The Tax Math: When a Roth Beats a Traditional IRA
Everyone wants a simple answer here, and unfortunately, there is not one. But here is the framework my advisor Angela uses:
Choose Roth when:
- You expect your tax rate to be higher in retirement (early career, lower income now)
- You are young and have decades of compound growth ahead
- You want flexibility to withdraw contributions penalty-free
- You value no RMDs for estate planning
- Tax rates could increase legislatively (which, historically, they tend to)
Choose Traditional when:
- You are in a high tax bracket now and expect a lower bracket in retirement
- You need the tax deduction this year
- You are close to retirement and do not have time for Roth growth to compensate
For most people under 40 — and honestly, for most people under 50 — the Roth is the better choice. The tax-free growth over 20-30 years almost always outweighs the upfront deduction. Marcus, a CFP in San Diego who I quoted in our IRA vs 401(k) article, puts it this way: "Paying taxes on the seed versus paying taxes on the harvest. I will pay taxes on the seed every time."
How to Open a Roth IRA in 2026 (Step-by-Step)
- Check your eligibility — Review the income limits above. Calculate your MAGI, not just your gross income.
- Choose a provider — Fidelity, Schwab, and Vanguard are the big three. All offer $0 account minimums and no commissions on most trades. I personally use Fidelity, but all three are excellent.
- Open the account — Takes about 15 minutes online. You will need your SSN, employer info, and bank account for funding.
- Fund it — Set up automatic monthly contributions. The 2026 limit is $7,500 ($625/month). Even $100/month is better than nothing.
- Choose your investments — A target-date fund is the simplest option. If you want more control, a diversified mix of index funds (US total market, international, bonds) works great.
- Set a calendar reminder — You have until April 15, 2027 to make 2026 contributions. But do not wait — time in the market beats timing the market.
Common Mistakes to Avoid
- Over-contributing — If your income approaches the phase-out range, track your MAGI carefully. The penalty for excess contributions is 6% per year until you fix it.
- Not investing after contributing — I have seen this more times than I can count. People open a Roth IRA, deposit money, and leave it sitting in a money market fund earning 4%. That defeats the entire purpose. You need to actually buy investments.

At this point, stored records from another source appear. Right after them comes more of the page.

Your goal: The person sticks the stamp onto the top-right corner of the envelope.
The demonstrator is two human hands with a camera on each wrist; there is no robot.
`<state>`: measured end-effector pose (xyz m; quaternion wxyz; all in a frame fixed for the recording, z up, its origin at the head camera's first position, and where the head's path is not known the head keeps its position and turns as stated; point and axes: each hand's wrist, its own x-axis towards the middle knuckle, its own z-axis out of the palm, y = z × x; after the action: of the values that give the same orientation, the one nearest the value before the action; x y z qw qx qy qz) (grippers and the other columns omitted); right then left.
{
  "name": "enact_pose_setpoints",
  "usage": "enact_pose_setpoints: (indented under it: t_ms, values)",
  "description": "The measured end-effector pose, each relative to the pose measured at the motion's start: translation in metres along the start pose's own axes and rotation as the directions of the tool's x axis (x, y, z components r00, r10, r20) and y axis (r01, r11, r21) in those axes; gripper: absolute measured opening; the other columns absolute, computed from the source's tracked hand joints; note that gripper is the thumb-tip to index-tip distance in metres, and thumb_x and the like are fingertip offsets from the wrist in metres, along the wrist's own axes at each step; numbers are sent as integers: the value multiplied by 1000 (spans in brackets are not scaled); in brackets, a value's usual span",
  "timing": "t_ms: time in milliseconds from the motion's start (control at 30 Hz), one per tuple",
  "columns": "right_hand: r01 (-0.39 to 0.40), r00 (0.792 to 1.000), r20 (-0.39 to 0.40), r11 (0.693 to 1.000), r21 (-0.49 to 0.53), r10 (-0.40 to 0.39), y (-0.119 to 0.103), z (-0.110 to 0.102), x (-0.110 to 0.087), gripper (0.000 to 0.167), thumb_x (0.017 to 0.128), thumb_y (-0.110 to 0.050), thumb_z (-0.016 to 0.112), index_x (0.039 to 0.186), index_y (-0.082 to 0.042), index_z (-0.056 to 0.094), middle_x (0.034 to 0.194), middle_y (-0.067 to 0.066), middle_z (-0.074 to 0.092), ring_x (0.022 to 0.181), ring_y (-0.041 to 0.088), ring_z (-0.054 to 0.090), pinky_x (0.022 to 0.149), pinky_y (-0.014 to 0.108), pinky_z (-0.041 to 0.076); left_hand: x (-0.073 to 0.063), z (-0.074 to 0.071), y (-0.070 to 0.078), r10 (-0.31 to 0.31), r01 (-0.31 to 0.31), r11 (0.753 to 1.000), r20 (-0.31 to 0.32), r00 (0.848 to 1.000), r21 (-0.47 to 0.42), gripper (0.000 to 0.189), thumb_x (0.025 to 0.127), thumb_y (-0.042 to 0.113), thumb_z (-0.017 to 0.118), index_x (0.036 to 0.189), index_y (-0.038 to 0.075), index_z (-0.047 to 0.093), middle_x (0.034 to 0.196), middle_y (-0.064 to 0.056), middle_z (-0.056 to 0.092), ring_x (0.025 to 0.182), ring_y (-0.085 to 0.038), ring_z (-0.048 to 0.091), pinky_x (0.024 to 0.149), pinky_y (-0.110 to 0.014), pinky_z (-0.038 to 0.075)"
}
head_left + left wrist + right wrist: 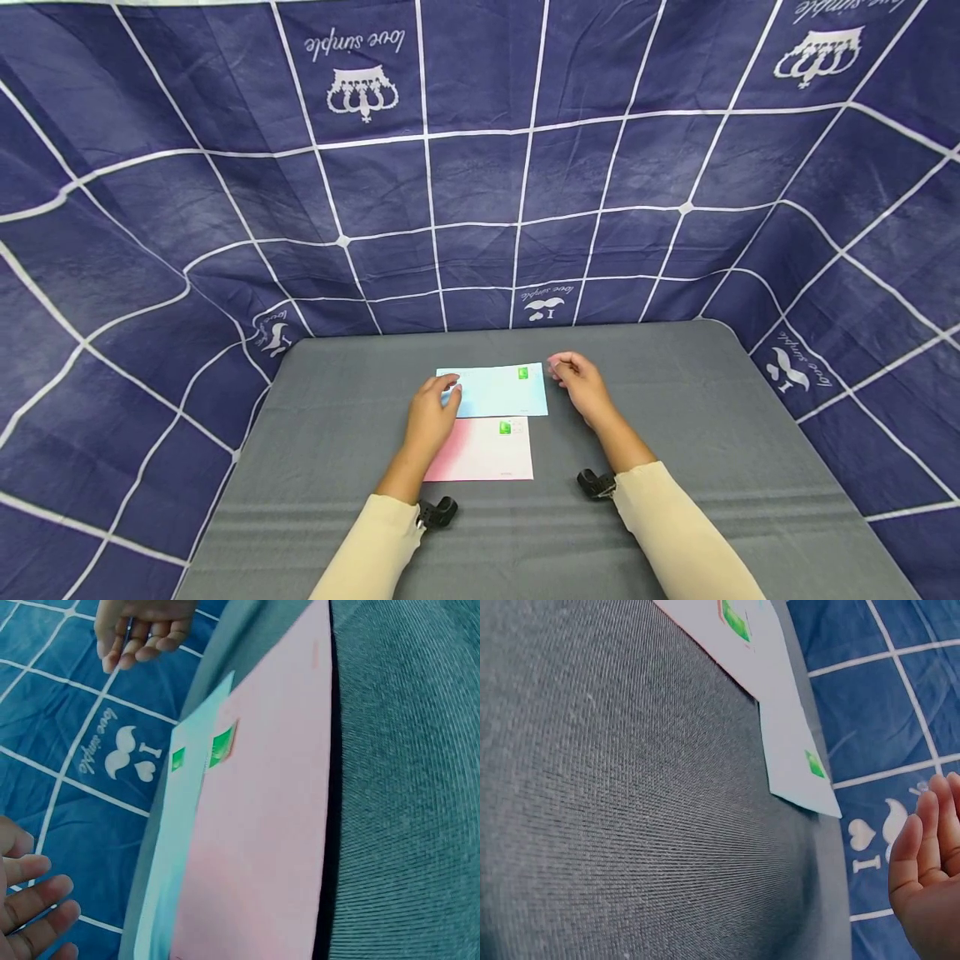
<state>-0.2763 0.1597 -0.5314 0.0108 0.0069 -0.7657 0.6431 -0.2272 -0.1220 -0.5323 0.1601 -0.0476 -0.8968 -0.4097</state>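
Observation:
A light blue envelope (495, 393) with a green stamp lies flat on the table. Just in front of it is a pink and white envelope (491, 454), also with a green stamp; their long edges meet or slightly overlap. My left hand (433, 412) hovers around the left end of the blue envelope, covering that corner in the head view. Its fingers (45, 900) are spread and loosely bent in the left wrist view, with nothing held. Past the blue envelope's right end is my right hand (585, 387), apart from the paper. Its fingers (930, 825) look relaxed and appear to hold nothing.
Grey cloth covers the table (630, 358). A blue curtain (480, 183) with white grid lines and printed figures stands behind it and along both sides. Black wrist devices (437, 511) sit at both cream sleeves (678, 525).

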Motion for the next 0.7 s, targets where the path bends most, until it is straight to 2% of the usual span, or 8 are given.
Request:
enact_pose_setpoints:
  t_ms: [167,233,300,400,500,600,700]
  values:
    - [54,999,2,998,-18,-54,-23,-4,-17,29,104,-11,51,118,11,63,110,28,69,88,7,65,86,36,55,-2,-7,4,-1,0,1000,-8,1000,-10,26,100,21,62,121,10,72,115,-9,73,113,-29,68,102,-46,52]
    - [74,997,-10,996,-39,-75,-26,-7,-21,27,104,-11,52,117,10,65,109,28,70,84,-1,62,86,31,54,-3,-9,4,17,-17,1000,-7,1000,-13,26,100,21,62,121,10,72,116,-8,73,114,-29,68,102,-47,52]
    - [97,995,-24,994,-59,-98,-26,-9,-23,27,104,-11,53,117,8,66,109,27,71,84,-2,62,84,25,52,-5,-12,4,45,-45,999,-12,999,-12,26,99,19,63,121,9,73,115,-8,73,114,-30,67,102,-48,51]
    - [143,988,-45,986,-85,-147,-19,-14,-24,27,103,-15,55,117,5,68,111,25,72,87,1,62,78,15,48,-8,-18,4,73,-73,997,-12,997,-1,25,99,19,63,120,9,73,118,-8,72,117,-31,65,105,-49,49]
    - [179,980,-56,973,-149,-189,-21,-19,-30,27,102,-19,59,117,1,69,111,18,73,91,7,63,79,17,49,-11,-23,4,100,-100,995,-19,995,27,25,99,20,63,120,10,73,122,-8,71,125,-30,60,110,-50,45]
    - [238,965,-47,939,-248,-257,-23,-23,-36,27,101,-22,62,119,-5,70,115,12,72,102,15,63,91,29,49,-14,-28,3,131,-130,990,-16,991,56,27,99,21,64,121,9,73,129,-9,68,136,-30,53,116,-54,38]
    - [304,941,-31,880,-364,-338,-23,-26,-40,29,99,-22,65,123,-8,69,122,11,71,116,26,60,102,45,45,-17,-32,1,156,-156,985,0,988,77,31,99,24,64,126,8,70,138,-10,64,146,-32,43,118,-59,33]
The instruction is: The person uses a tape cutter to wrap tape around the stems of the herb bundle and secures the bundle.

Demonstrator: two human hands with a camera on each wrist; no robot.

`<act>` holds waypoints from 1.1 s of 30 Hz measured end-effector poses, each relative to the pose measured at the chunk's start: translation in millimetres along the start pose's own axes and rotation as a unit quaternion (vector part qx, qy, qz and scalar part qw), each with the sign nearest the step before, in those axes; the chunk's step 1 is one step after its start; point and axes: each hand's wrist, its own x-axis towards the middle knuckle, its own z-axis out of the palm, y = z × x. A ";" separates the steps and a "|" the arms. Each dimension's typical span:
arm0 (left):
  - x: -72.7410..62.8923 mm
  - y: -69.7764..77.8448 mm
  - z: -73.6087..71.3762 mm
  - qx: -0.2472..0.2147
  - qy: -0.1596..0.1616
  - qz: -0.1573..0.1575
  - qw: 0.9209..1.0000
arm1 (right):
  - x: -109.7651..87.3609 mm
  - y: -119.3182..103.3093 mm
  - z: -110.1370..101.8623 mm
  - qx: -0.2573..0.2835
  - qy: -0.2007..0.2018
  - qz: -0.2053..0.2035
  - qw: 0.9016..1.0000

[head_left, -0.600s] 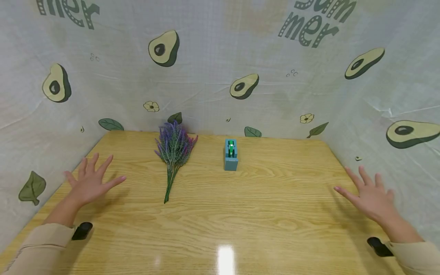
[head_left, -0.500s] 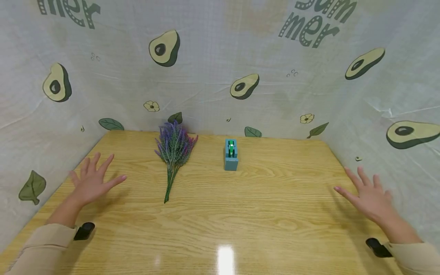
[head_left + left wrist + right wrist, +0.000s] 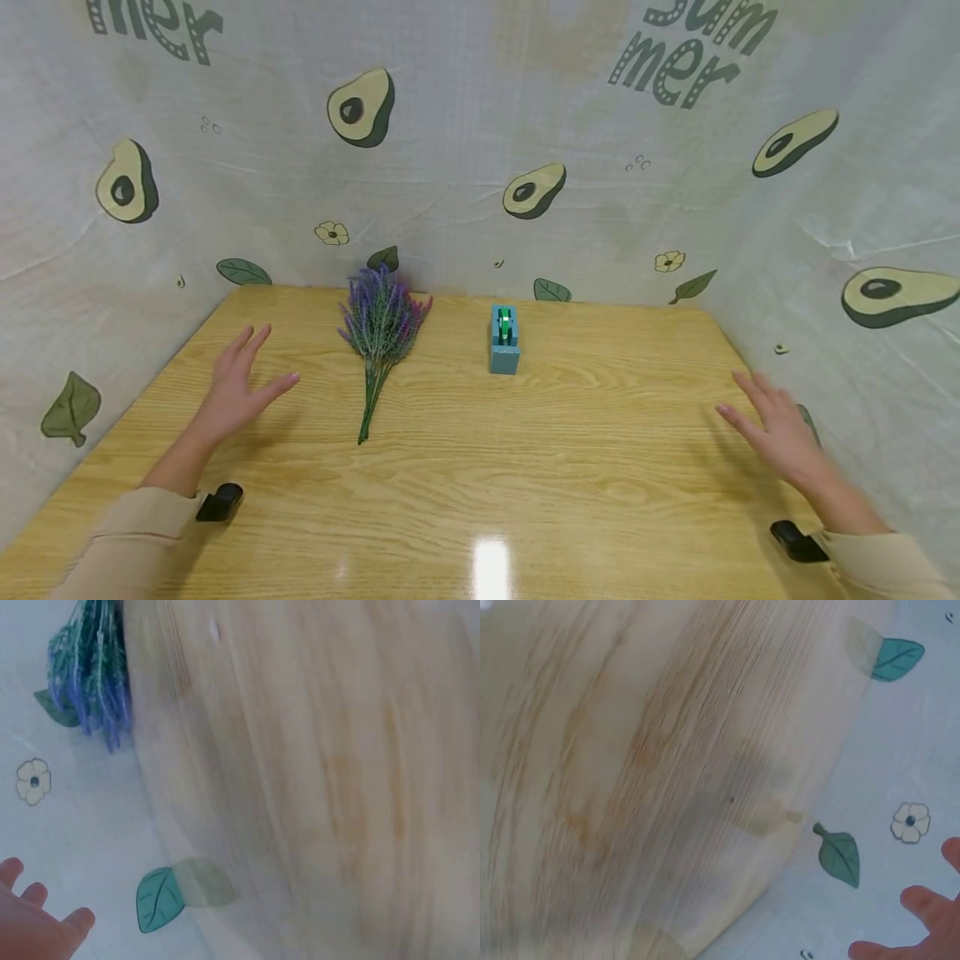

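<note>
A bunch of artificial lavender (image 3: 380, 321) with purple and pink tips lies on the wooden table (image 3: 600, 433), its green stems pointing toward the front. To its right stands a blue tape dispenser (image 3: 505, 358) with a green roll of tape (image 3: 505, 323) in it. My left hand (image 3: 234, 396) hovers over the table left of the lavender, fingers extended, thumb out to the side, holding nothing. Far to the right, my right hand (image 3: 780, 429) is raised near the table's side edge with its fingers spread and nothing in them. In the left wrist view the lavender (image 3: 90, 671) shows at the top left.
A pale curtain (image 3: 450, 125) printed with avocados, leaves and flowers encloses the back and both sides of the table. Black wrist devices sit at the left cuff (image 3: 220, 502) and the right cuff (image 3: 798, 542). A bright reflection shines at the table's front.
My left hand has moved right, toward the lavender, and its fingers are closer together. The right hand has shifted a little to the left. The lavender and tape dispenser stay in place.
</note>
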 end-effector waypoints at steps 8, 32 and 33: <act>5.8 15.1 13.6 -0.062 0.008 -0.011 0.998 | 5.7 -14.5 7.9 0.050 -0.009 -0.014 0.999; 30.4 40.5 61.9 -0.135 -0.013 0.002 0.991 | 21.8 -46.4 30.8 0.104 -0.007 -0.055 0.993; 31.7 41.3 63.5 -0.137 -0.013 0.004 0.990 | 22.7 -47.5 31.7 0.105 -0.006 -0.057 0.993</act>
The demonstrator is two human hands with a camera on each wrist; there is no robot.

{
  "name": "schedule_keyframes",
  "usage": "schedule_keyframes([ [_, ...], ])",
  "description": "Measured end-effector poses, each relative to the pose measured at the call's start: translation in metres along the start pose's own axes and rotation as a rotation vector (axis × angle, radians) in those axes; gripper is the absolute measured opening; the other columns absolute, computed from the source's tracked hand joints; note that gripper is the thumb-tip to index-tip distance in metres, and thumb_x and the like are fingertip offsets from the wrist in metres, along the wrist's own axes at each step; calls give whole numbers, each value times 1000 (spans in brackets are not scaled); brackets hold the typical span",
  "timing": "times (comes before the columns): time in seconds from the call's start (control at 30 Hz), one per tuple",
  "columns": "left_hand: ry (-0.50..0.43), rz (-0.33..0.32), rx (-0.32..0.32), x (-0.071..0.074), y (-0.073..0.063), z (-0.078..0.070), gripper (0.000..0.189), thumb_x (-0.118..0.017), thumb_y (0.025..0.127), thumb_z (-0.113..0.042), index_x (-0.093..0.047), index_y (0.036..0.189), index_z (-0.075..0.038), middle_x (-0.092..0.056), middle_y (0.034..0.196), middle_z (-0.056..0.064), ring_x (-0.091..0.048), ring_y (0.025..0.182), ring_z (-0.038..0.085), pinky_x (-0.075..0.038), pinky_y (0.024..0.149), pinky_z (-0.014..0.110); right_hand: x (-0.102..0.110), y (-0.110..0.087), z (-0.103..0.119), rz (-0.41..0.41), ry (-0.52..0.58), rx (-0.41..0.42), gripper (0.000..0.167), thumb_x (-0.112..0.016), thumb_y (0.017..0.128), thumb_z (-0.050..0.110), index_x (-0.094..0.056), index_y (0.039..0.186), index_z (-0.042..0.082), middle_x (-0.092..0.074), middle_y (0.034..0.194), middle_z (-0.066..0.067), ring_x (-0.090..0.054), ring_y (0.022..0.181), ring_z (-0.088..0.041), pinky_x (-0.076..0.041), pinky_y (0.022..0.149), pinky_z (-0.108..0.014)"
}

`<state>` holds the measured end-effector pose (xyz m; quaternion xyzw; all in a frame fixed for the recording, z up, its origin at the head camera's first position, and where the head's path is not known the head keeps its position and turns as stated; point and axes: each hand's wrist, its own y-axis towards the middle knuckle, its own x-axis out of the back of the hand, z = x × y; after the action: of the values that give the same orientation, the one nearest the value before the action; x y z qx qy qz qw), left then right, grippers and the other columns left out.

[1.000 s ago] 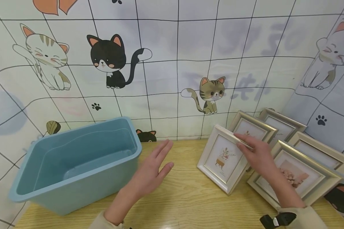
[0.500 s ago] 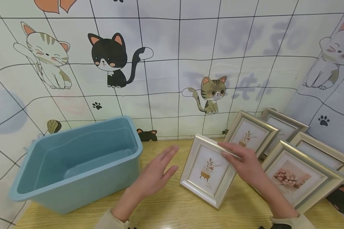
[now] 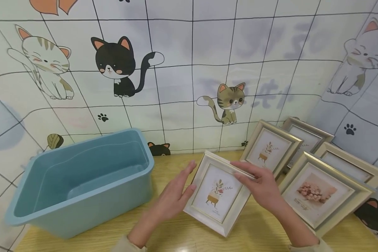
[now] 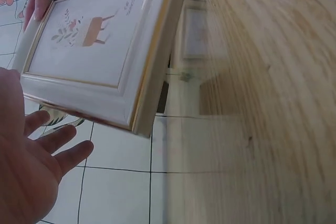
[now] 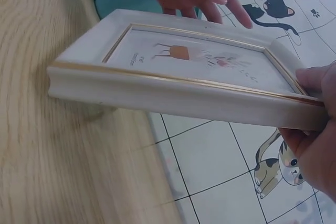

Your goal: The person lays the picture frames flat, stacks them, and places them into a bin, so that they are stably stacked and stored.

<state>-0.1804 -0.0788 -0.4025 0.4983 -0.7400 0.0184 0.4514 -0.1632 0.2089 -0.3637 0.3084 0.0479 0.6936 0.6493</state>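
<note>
A white picture frame (image 3: 218, 192) with a thin gold inner line and a potted-plant print is tilted back in front of me. My right hand (image 3: 259, 183) pinches its top edge near the right corner, thumb on the front and fingers behind. In the right wrist view the picture frame (image 5: 184, 72) extends from that hand, its lower end close over the wooden table. My left hand (image 3: 176, 192) is beside the left edge, fingers extended and thumb apart. From the left wrist view, the left hand (image 4: 31, 156) shows spread fingers right by the picture frame (image 4: 94, 40).
On the right several more picture frames stand, among them a gold one with a flower print (image 3: 318, 194) and one with a plant print (image 3: 269, 148). A blue plastic bin (image 3: 82, 210) stands at left on the wooden table (image 3: 176, 231). Behind hangs a cat-patterned cloth (image 3: 176, 84).
My right hand has carried the white picture frame left and toward me, away from the other frames. My left hand has stayed raised and is now right at the frame's left edge.
</note>
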Motion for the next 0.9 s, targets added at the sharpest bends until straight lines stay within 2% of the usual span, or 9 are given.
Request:
schedule_keyframes([
  [0.17, -191, -1, -41, -7, 1, 0, 62, -44, 111, -18, -15, 166, -13, -33, 164, 9, -40, 145, 25, -39, 112, 50, -4, -5, 1, 1, 38, -26, 31, -68, 98, 3, -70, 129, 0, -70, 127, -10, -71, 98, -10, -59, 78, -29],
  [0.33, -347, 12, -33, -8, -1, -3, 60, -41, 112, -15, -15, 166, -17, -41, 158, 12, -52, 132, 25, -48, 103, 45, -6, -7, 2, 11, 104, -2, 32, -67, 97, -2, -68, 130, -4, -72, 118, 12, -74, 90, -15, -61, 70, -35],
  [0.53, -395, 23, -67, -6, -5, -2, 63, -42, 110, -11, -14, 166, -21, -48, 150, 12, -60, 116, 22, -53, 94, 40, -7, -8, 4, 2, 191, 14, 34, -65, 96, -8, -69, 129, -2, -74, 111, 10, -75, 84, -17, -61, 64, -38],
  [0.73, -399, 22, -106, -4, -8, -1, 65, -44, 109, -7, -17, 166, -19, -52, 145, 15, -64, 104, 20, -57, 80, 36, -7, -9, 5, -34, 227, -28, 33, -66, 96, -7, -71, 127, 2, -72, 119, 11, -75, 84, -16, -60, 64, -37],
  [0.9, -421, 55, -101, -1, -10, -3, 65, -46, 108, -7, -18, 166, -19, -55, 140, 18, -66, 100, 19, -58, 75, 33, -4, -10, 4, -44, 238, -56, 33, -65, 97, -5, -72, 127, 5, -70, 124, 12, -75, 85, -17, -60, 64, -39],
])
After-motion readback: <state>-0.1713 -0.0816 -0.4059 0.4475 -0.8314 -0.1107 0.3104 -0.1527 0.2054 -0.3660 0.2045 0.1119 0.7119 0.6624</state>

- Ignoring the spousal IRA option — If one spouse does not work, the working spouse can fund a separate Roth IRA for them. Free money on the table.
- Confusing Roth IRA with Roth 401(k) — Different accounts with different rules. Do not assume they work the same way.
Final Thoughts
After my 45-minute call with my sister, she opened a Roth IRA that same night. "Why did nobody explain this clearly before?" she asked.
Good question. The Roth IRA is genuinely one of the best wealth-building tools available to regular Americans. Tax-free growth, flexible withdrawals, no RMDs, and expanded options under SECURE 2.0. The rules can feel complicated, but once you understand them, the Roth is remarkably straightforward.
If you do one financial thing this month, check whether you are eligible and make a contribution — even a small one. Future you will be very, very grateful.
Disclaimer: This article is for informational and educational purposes only and does not constitute financial, tax, or legal advice. Consult a qualified financial advisor or tax professional before making investment decisions. Tax laws are subject to change. Sources: IRS Publication 590-A and 590-B, SECURE 2.0 Act of 2022, SEC Investor Publications, Federal Reserve Economic Well-Being Report.